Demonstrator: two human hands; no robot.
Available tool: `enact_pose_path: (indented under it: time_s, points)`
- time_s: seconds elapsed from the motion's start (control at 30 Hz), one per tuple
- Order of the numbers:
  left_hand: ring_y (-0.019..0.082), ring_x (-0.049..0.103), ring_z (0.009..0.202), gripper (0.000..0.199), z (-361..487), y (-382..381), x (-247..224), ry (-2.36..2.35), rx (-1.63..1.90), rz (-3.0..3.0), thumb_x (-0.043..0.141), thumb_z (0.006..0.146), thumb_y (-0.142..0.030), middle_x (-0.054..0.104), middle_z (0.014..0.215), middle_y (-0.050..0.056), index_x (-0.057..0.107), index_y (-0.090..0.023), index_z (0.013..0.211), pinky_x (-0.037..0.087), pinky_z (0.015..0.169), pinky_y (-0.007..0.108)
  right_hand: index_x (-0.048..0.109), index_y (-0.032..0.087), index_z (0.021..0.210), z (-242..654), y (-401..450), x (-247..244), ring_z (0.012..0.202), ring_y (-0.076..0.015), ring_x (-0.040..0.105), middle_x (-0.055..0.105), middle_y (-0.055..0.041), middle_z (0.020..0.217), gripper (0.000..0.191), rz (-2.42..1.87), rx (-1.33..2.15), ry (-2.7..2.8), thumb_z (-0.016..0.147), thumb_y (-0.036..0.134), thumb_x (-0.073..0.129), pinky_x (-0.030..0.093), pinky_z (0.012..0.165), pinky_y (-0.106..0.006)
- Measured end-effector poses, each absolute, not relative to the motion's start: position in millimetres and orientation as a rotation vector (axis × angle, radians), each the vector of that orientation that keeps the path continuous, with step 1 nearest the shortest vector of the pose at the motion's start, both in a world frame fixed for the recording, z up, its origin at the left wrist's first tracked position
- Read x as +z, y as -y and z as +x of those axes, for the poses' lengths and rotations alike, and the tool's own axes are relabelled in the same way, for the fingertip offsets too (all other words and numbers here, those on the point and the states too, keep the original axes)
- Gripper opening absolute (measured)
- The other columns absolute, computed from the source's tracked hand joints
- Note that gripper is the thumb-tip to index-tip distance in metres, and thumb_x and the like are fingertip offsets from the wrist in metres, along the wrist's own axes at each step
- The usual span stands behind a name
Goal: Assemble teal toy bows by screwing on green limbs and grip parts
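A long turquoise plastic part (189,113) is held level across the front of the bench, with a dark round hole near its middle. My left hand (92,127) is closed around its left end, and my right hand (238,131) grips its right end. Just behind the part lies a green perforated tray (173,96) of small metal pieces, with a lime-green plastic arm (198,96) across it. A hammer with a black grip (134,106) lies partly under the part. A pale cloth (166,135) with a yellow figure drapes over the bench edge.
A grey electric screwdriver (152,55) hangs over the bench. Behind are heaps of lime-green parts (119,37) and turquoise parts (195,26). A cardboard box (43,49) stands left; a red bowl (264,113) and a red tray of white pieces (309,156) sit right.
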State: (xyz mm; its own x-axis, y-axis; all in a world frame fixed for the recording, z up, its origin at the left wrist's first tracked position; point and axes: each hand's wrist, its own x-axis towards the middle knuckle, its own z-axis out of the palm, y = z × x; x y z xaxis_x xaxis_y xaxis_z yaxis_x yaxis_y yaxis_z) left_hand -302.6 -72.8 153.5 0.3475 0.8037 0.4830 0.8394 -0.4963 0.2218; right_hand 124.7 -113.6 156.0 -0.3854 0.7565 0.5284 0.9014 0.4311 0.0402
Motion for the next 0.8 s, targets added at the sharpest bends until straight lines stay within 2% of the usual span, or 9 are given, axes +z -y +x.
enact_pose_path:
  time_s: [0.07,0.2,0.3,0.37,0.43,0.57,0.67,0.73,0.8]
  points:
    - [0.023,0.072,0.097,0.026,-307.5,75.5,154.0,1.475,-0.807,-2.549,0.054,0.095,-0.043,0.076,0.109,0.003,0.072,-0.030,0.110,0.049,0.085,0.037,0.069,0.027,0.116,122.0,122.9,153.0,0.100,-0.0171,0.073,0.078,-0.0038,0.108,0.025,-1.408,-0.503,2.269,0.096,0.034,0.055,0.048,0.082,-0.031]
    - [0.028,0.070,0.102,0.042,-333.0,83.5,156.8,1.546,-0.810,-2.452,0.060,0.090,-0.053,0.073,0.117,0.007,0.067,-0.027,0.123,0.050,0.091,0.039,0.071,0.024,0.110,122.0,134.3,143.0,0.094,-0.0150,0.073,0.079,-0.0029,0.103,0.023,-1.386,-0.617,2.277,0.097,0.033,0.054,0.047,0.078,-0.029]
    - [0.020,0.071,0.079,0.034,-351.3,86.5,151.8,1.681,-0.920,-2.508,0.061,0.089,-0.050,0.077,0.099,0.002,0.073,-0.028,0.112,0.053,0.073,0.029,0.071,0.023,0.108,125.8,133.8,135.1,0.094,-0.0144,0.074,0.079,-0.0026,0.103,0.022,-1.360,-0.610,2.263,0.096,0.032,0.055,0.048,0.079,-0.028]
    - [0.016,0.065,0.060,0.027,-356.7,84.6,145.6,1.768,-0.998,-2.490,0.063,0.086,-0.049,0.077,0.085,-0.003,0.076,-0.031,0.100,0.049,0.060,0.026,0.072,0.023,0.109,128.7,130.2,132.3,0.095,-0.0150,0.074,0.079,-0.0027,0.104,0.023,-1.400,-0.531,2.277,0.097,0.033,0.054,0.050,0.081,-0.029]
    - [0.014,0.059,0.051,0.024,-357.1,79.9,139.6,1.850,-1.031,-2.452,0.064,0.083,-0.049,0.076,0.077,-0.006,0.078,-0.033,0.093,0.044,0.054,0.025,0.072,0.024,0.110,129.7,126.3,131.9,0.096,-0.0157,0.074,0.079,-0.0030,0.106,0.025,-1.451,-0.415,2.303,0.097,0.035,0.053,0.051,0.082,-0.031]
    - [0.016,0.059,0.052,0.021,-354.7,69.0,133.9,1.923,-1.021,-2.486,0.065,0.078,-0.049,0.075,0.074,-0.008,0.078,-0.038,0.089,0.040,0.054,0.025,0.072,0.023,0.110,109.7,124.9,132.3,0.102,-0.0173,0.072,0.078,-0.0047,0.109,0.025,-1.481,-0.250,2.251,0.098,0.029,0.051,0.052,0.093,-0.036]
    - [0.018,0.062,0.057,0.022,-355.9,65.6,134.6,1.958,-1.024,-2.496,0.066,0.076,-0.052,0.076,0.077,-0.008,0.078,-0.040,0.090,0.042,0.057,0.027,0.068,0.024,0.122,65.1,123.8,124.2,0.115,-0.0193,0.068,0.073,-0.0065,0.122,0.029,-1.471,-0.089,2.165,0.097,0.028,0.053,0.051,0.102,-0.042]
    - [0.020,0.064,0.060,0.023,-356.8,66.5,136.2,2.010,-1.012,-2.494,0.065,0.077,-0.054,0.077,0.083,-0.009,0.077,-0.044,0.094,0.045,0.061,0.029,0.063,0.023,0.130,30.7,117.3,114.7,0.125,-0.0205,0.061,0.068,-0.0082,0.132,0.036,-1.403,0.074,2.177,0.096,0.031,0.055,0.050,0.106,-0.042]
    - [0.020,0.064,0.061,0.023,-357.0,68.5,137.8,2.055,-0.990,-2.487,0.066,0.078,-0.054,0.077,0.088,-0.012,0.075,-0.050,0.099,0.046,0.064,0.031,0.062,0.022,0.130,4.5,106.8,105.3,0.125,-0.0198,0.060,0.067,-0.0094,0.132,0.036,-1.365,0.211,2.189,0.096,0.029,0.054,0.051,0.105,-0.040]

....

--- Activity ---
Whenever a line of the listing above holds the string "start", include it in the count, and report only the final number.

--- Task answer ---
2